Kenneth laments how many in Chinatown “were the places I used to go for real to eat, not to get trashed.” And the dishes Penn students tend to order are a “testament to [their] understanding of what Philly has to offer,” which is to say, there is more to Ken’s Seafood Restaurant than kung pao chicken.
Omaya is similarly frustrated, particularly by the way ignorance translates into geography. “A lot of people here are so reluctant to leave Penn’s campus and so reluctant to see the world beyond this little bubble, so whenever I hear someone say they’re not going past that street, it’s irritating.”
“It’s an unwillingness to learn, and that comes from the perception that Philadelphia is a crime city. I don’t think most people would dare to say it out loud, but when you call something ‘sketchy,’ when you use the words ‘ghetto’ or ‘ratchet,’ there are consequences and implications,” says Kenneth. “It’s mostly structured in some racial or socioeconomic discrimination and a lot of people aren’t willing to acknowledge that. And they freely throw those words out to describe certain neighborhoods that I call home.”
Kenneth acknowledges that many students come from backgrounds far removed from University City. Adapting to vastly different demographics can evoke culture shock, in the same way coming to Penn after growing up in Philadelphia came with a culture shock for many. “Your initial anxieties are valid,” he sympathizes, “but you have a choice to unlearn that and to realize the full potential Philadelphia has.”
Of all the murals Omaya has seen, “The Heart of Kensington” is her favorite—more for reasons of nostalgia than aesthetics.
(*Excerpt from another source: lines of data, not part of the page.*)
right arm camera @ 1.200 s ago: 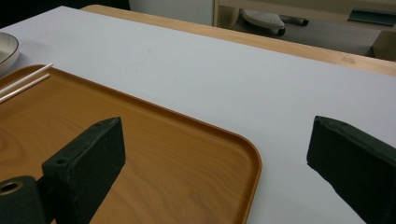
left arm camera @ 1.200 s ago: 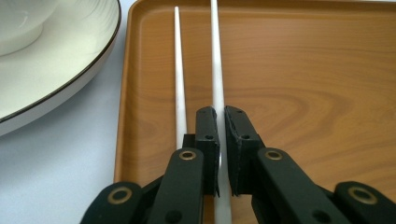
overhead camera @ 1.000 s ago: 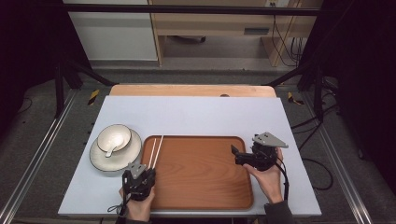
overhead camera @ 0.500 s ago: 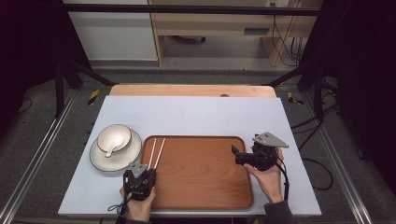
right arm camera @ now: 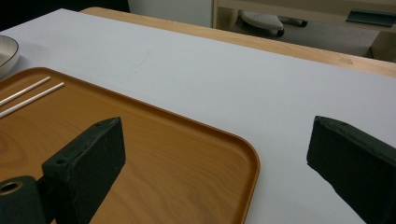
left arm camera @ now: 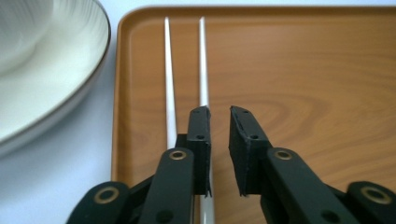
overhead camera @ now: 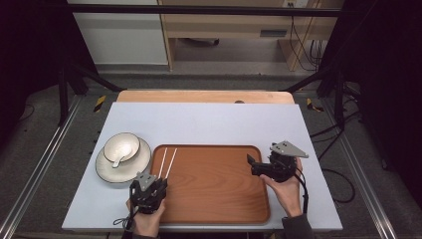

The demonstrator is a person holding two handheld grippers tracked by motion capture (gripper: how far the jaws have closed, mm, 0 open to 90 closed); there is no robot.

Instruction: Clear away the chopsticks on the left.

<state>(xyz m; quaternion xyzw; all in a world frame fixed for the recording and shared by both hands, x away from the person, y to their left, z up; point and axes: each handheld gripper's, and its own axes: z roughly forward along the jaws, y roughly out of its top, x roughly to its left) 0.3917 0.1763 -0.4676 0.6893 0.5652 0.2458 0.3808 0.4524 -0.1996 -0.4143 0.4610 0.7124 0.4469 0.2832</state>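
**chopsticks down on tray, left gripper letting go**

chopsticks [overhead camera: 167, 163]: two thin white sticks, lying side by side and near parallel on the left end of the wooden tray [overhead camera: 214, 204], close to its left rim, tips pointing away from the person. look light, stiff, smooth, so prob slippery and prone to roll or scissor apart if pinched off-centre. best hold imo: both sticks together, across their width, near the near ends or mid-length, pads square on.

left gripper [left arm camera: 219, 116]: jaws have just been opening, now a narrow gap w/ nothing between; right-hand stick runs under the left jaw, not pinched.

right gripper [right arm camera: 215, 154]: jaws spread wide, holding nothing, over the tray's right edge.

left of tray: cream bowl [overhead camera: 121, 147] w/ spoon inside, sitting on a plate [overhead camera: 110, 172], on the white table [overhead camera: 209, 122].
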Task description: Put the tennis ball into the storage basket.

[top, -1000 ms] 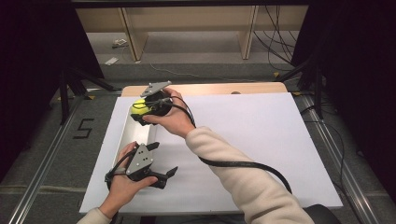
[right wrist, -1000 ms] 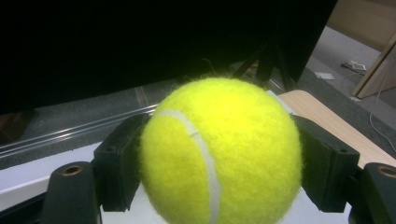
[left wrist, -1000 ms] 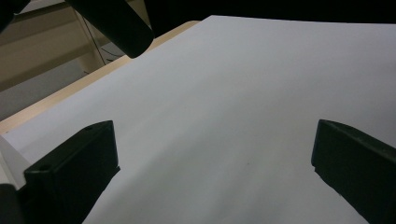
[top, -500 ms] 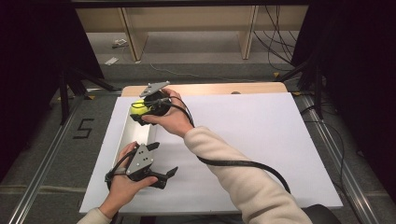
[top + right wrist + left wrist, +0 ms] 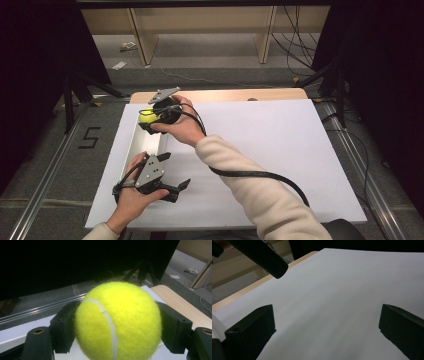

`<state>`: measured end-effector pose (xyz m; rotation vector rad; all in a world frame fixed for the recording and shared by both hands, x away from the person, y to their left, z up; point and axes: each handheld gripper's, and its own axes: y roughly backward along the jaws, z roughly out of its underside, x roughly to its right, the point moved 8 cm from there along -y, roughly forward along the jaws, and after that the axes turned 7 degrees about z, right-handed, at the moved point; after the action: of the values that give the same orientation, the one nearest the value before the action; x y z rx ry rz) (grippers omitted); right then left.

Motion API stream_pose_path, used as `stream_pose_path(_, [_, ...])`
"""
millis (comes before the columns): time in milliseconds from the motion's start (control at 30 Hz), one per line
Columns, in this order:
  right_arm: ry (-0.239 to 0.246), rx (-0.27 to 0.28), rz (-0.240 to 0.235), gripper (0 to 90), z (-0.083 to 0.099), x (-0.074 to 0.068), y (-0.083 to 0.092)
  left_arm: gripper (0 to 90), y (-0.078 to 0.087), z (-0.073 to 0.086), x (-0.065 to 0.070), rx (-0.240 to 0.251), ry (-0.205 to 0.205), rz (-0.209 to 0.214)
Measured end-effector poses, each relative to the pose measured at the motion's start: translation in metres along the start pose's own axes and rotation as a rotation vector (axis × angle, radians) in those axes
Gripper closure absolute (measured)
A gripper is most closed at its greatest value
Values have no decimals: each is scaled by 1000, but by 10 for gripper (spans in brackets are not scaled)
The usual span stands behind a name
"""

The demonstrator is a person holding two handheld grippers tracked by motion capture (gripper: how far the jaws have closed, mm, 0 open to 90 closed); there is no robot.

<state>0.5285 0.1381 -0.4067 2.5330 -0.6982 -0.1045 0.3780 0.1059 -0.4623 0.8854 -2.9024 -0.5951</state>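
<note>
— So, right gripper (image 5: 148,120)?
— Clamped on a yellow tennis ball (image 5: 117,321); one black jaw presses each side of it. The ball (image 5: 146,117) sits at the tip, held up above the far left part of the white sheet (image 5: 280,150).
— What's under it?
— A white box (image 5: 145,142) lies just below and toward the person, on the sheet.
— Left gripper (image 5: 172,190)?
— Jaws spread wide, nothing between them, just bare sheet ahead (image 5: 332,302). It's low over the near left area, held in the left hand (image 5: 132,197), well apart from the ball.
— Anything else?
— Black cable (image 5: 250,174) trails from the right gripper along the cream sleeve (image 5: 260,200).
</note>
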Motion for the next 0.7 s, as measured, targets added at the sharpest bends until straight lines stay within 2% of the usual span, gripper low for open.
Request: stream_pose_path(700, [9,-10,-8,261,-1,-1,-9,1,0,0,0,-1,0,3])
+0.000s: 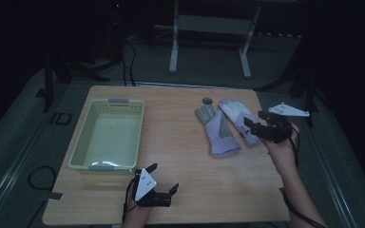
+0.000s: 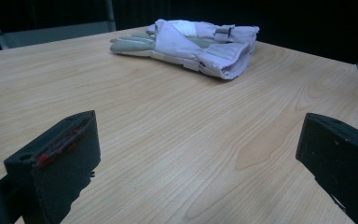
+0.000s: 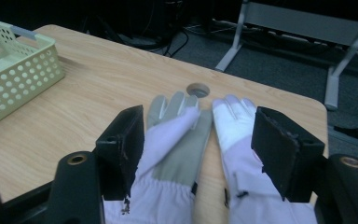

There’s a story in the bustle the image depicts, history on the wall it’s painted on. Omaya is currently taking an Academically Based Community Service (ABCS) course titled “The Big Picture: Mural Arts in Philadelphia.”
“Even in the most remote places—places that no one goes to, there’s a mural. There’s a mural in the corner of this building that no one ever sees, but it’s beautiful. And I love it.”
The class has allowed Omaya to better appreciate the nuances between neighborhoods, especially in the West Philadelphia area she never ventured to as a kid. She had heard of the “Penn bubble” before college and sought to “pop it, immediately” upon arrival. She’s grown closer to the city since her time at Penn, but it’s taken active steps.
Omaya is eager to stay in Philadelphia. Most Penn graduates will opt to do otherwise. Still, she hopes they learn to appreciate the city in the meantime.
Angela Lin is a sophomore from Eden Prairie, Minnesota studying Politics, Philosophy and Economics. She is a features staff writer.